By Bruce A. Green & Fred C. Zacharias. Full text here.
In the wake of Enron’s collapse and other corporate scandals, the Securities and Exchange Commission considered adopting a regulation requiring lawyers in certain circumstances to publicly report corporate misconduct. The American Bar Association countered by expanding model disciplinary rules that allow, but do not require, lawyers to disclose client confidences to avert harm to third parties. The ABA argued that the SEC should defer to the normative judgment underlying its permissive approach to disclosure. The SEC evidently agreed, declining thus far to promulgate its proposed mandatory disclosure rule. This Article calls into question whether such deference was, and is ever, warranted.

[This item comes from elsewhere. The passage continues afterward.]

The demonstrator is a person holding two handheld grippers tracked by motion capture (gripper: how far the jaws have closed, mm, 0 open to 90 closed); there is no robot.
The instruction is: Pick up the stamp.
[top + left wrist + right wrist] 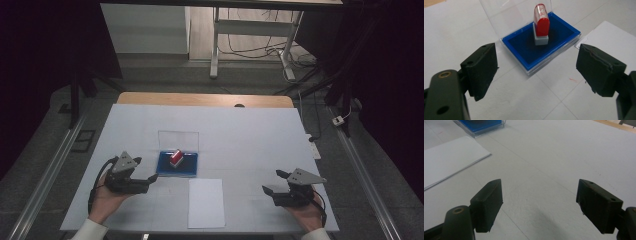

The Article examines the body of legal ethics rules providing that lawyers “may” engage in particular conduct. It explores the relationship between these permissive rules and other law governing lawyers. In particular, the Article considers what the permissive rules mean in context, their possible rationales, and the extent to which other lawmakers should take the rules into account in regulating lawyer behavior. Upon close examination, it appears that there is a myriad of ways to explain the content of permissive ethics code provisions. This revelation casts doubt on the proposition that the SEC and other lawmakers should automatically refrain from imposing mandatory legal obligations in deference to the normative judgments said to underlie the codes. The professional rules arguably restrict lawyer discretion more than initially appears and, even when the codes do embrace discretion, that characteristic does not necessarily reflect a conclusion that external law should honor that discretion in all contexts. The Article concludes by exploring what these insights mean for ethics code drafters, courts, legislatures, and other lawmakers.